The lobby that once muted whom it wanted when it wanted under the allegation of “anti-Semitism” is for once not in the driver’s seat. Not only because it proved to be dead wrong on many occasions, but mainly because it was leading both the US and Israel down destructive paths the two nations cannot afford.
While most of Kerry’s diplomacy has been taking place under the radar, in recent weeks he demonstrated US tough love for Israel through warnings -- public and private -- that global sanctions are growing in size and momentum and soon they won’t be contained.

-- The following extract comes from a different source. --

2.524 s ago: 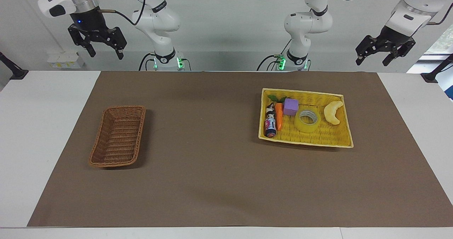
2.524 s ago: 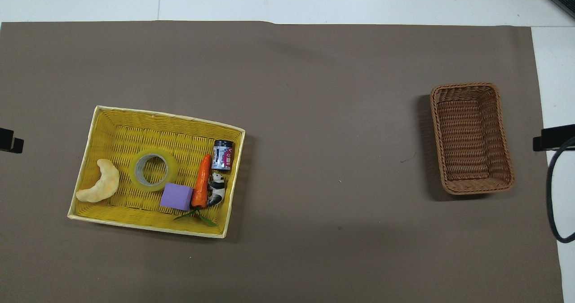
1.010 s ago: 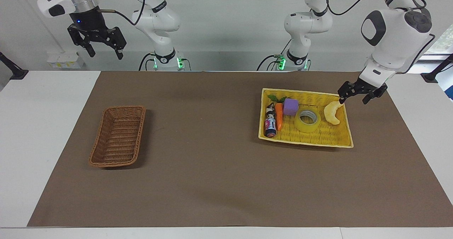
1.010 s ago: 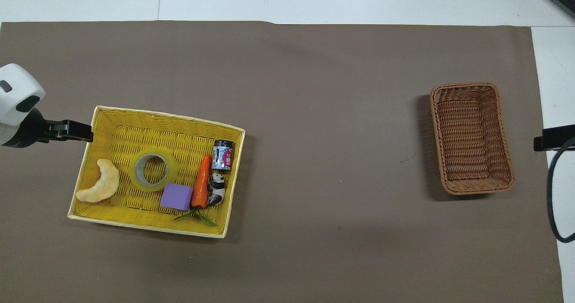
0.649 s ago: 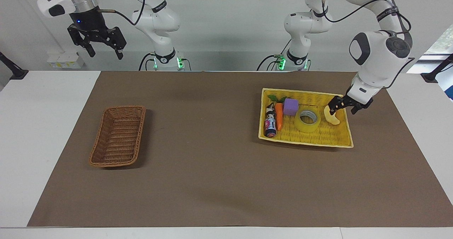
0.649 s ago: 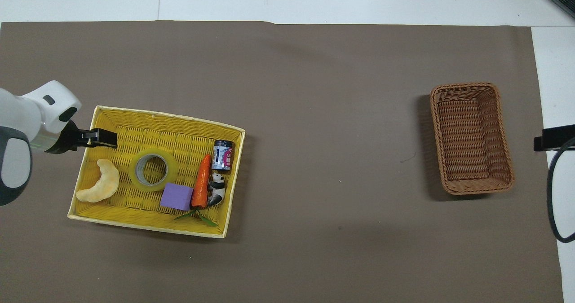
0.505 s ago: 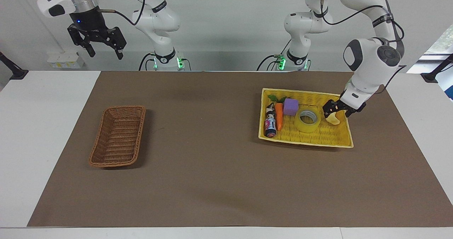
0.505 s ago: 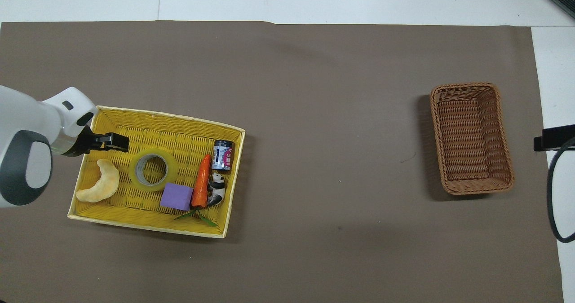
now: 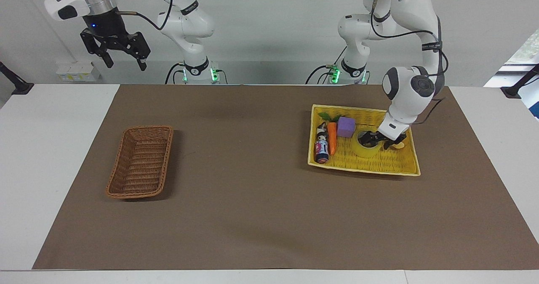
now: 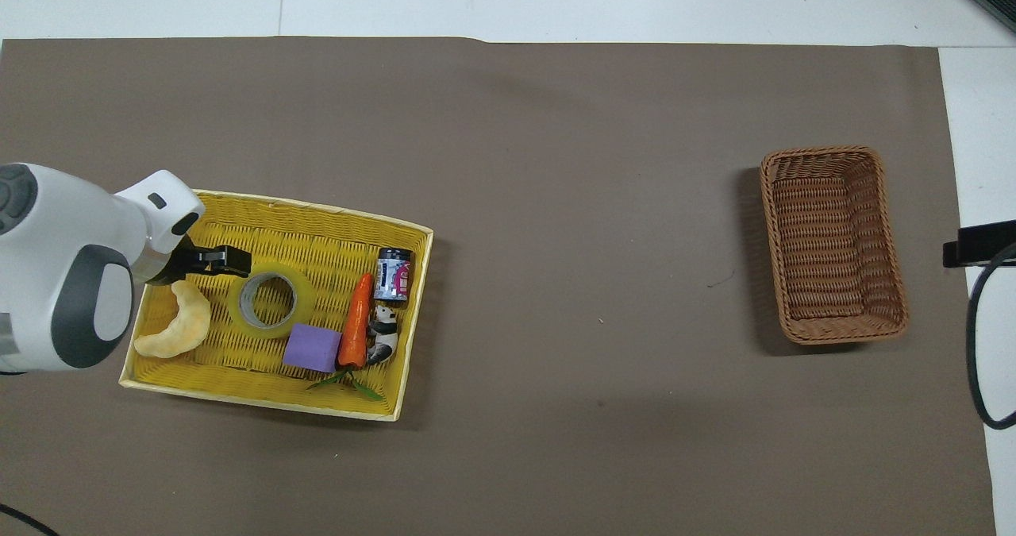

Indeed for the past few years, directed campaigns to boycott, divest and sanction Israel (BDS) have been spreading steadily worldwide. In Europe, they have forced major economic sanctions or threats of sanctions at the highest EU levels. They finally made a major impact in the US when members of the American Studies Association voted to endorse the boycott of Israeli academic institutions. The BDS campaigns are powerful because of the diversity of their members, their intellectual non-violent approach and their focus.
Could these clear messages the US is sending Israel about peace or the consequences of not going in that direction with the Palestinians bear fruit? Barring an assassination or major disaster that will deflect the attention and buy extremists on all sides enough time to derail the effort, the Kerry-Obama plan might actually lead somewhere.